**PROBLEM REQUIREMENTS:** Your response should contain every record below, copied exactly.

=== RECORDS FOR THE EXERCISE ===

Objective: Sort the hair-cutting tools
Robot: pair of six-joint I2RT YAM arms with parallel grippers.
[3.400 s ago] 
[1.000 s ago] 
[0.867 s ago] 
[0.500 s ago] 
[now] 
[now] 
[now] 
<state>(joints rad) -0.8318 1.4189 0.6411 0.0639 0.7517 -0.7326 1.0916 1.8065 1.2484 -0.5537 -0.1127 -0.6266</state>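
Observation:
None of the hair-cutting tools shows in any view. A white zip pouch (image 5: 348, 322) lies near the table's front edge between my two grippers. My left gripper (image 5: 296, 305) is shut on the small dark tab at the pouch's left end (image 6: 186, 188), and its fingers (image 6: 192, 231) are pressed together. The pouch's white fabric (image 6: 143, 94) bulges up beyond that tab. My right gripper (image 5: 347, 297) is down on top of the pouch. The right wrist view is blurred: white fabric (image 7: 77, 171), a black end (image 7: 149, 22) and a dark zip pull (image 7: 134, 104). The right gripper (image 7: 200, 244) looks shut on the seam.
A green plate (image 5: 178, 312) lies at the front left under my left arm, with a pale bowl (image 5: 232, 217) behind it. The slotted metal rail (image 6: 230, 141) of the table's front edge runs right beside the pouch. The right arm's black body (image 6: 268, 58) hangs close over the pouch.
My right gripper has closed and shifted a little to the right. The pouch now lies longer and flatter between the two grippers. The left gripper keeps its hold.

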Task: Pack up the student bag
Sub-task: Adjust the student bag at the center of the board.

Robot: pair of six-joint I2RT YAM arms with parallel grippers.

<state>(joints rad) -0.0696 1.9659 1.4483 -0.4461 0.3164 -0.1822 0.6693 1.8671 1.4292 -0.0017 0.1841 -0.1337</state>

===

**SOLUTION BELOW:**
Objective: Sort the hair-cutting tools
Robot: pair of six-joint I2RT YAM arms with parallel grippers.
[3.400 s ago] 
[1.000 s ago] 
[0.867 s ago] 
[0.500 s ago] 
[now] 
[now] 
[now] 
<state>(joints rad) -0.8318 1.4189 0.6411 0.0639 0.7517 -0.7326 1.0916 1.8065 1.2484 -0.5537 -0.1127 -0.6266</state>
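Observation:
None of the hair-cutting tools shows in any view. A white zip pouch (image 5: 348, 322) lies near the table's front edge between my two grippers. My left gripper (image 5: 296, 305) is shut on the small dark tab at the pouch's left end (image 6: 186, 188), and its fingers (image 6: 192, 231) are pressed together. The pouch's white fabric (image 6: 143, 94) bulges up beyond that tab. My right gripper (image 5: 347, 297) is down on top of the pouch. The right wrist view is blurred: white fabric (image 7: 77, 171), a black end (image 7: 149, 22) and a dark zip pull (image 7: 134, 104). The right gripper (image 7: 200, 244) looks shut on the seam.
A green plate (image 5: 178, 312) lies at the front left under my left arm, with a pale bowl (image 5: 232, 217) behind it. The slotted metal rail (image 6: 230, 141) of the table's front edge runs right beside the pouch. The right arm's black body (image 6: 268, 58) hangs close over the pouch.
My right gripper has closed and shifted a little to the right. The pouch now lies longer and flatter between the two grippers. The left gripper keeps its hold.
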
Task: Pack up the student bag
Sub-task: Adjust the student bag at the center of the board.

Robot: pair of six-joint I2RT YAM arms with parallel grippers.

<state>(joints rad) -0.0696 1.9659 1.4483 -0.4461 0.3164 -0.1822 0.6693 1.8671 1.4292 -0.0017 0.1841 -0.1337</state>

Nothing more belongs to the answer.